Siempre camino contra la corriente,
siempre por la acera inversa, no soporto
andar mirando siempre la misma gabardina
delante de mis ojos, el mismo balanceo
del mismo paraguas. Prefiero las caras,
me gusta encontrarme a la gente de frente,
cambiante, rápida, distinta.
Las caras siempre me parecieron el mejor paisaje.
Pasaría horas viendo a la gente lenta, apresurada,
deambulando tranquila, ante mis ojos
quizá en un banco, apoyado en árboles y barandas.
Entonces no los miro como caras sino como historias,
cada uno pasa con su historia, su camisa, sus zapatos.
La historia no la vemos, pero está ahí,
lo más intrascendente va por fuera, los colores
de un pañuelo, un pantalón remendado,
la camiseta con mensaje social,
visten el sufrimiento, la alegría, los amores.
Yo juego a ver en los detalles los amores.
Las siete esclavas de oro tintineantes
de la amante entregada; las gafas de sol
para ocultar ojeras; el jersey tejido a mano
que uno no compraría en una tienda;
las medias con costura; y el llavero
con iniciales de plata; todo dice,
todo se lleva encima y va diciendo amor,
desidia, olvido, prisa, esperanza.
Voy fabulando en las miradas, como otros
lo harían mirando las montañas, mirando amaneceres
y escuchando sonido de campanas.
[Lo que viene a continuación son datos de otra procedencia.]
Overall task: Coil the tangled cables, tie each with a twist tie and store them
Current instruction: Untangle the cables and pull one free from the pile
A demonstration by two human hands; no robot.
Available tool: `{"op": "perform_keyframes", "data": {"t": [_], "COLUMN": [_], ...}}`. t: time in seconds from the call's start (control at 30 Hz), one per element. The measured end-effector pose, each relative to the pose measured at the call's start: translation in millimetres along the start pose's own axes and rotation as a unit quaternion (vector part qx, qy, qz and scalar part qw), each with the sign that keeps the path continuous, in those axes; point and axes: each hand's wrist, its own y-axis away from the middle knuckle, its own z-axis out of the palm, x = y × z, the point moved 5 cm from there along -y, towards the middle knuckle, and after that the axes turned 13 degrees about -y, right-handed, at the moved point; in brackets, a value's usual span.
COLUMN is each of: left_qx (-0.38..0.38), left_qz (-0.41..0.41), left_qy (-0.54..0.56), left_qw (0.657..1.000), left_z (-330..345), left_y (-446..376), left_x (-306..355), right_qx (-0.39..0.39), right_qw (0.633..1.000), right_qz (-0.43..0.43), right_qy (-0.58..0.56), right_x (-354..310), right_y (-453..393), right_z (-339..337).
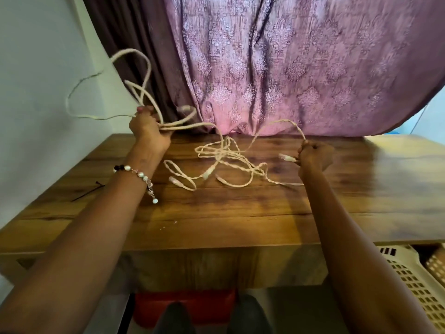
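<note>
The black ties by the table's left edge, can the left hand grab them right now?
Probably not right away. The left hand is raised, its fingers curled round loops of cream cable. The black ties lie uncovered near that forearm, so the path is free once it lets go.

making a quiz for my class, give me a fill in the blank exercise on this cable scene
1. The left hand holds loops of cable raised above the ____.
2. The right hand grips a cable strand near a ____.
3. The beaded bracelet sits on the ____ wrist.
4. The black ties lie near the table's ____ edge.

Missing words: table; connector; left; left
</note>
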Motion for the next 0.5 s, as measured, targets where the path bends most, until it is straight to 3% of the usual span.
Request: {"op": "perform_keyframes", "data": {"t": [0.13,0.2,0.27,0.3,0.33,0.4,0.43,0.5], "left_qx": [0.004,0.006,0.010,0.010,0.009,-0.002,-0.011,-0.021], "left_qz": [-0.018,-0.038,-0.056,-0.063,-0.068,-0.078,-0.083,-0.093], "left_qy": [-0.016,-0.024,-0.018,-0.011,0.000,0.027,0.042,0.073], "left_qw": [1.000,0.999,0.998,0.998,0.998,0.997,0.996,0.993], "left_z": [-6,-5,-4,-3,-3,0,3,7], "left_y": [3,6,8,8,9,11,13,15], "left_x": [1,-4,-7,-8,-9,-12,-13,-12], "right_qx": [-0.006,-0.059,-0.061,-0.081,-0.143,-0.360,-0.460,-0.555], "right_qw": [0.997,0.974,0.931,0.916,0.909,0.882,0.852,0.791], "right_qz": [-0.048,-0.083,-0.187,-0.265,-0.321,-0.281,-0.224,-0.174], "right_qy": [0.059,0.202,0.308,0.289,0.224,0.114,0.110,0.187], "right_x": [-1,-10,-31,-44,-53,-61,-56,-39], "right_y": [-1,14,33,46,61,102,123,156], "right_z": [-2,10,20,27,37,62,74,94]}}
Yo tacones
poniendo telegramas en la acera; labios
despintados por los besos dados, me figuro;
palabras de metal junto al oído oídas
con dolor y con frenazos, con cláxones y rabia.
Alguien tropieza y veo en esos ojos
casi lágrimas, por casi nada. Pienso que traía
el tropiezo en el bolsillo ya de casa, como otros
salen a la calle con el sueño puesto, con las ganas
de comerse el mundo o vomitarlo, con hambre,
con liberación, con miedo a rebosar en la mochila,
con bragas de repuesto, con navaja.
Y yo allí quieto y es el mundo el que pasa.
Con sus perros sujetos con correa, con patines,
botando una pelota, de a uno, en pareja o en manada.
Aún hay niños que corren y niñas que saltan
a la comba igual que sus abuelas, y hay ancianos
de pañuelo en bolsillo de pecho, con elegancia.
Y parejas de viejos muy viejos que van de la mano
y les va la vida en ello y caminan despacito,
despacito y en silencio en medio de la riada
que sale a chorro del metro. Y que casi se me lleva
a mí, que estoy en las nubes y eso que miraba al suelo,
y me tropieza una joven que huele a limpio y a nuevo,
que tiene los ojos dulces y un caballito en el pelo
y en su camiseta pone «Ojo conmigo que muerdo».
Y por estas y otras cosas voy siempre en sentido inverso.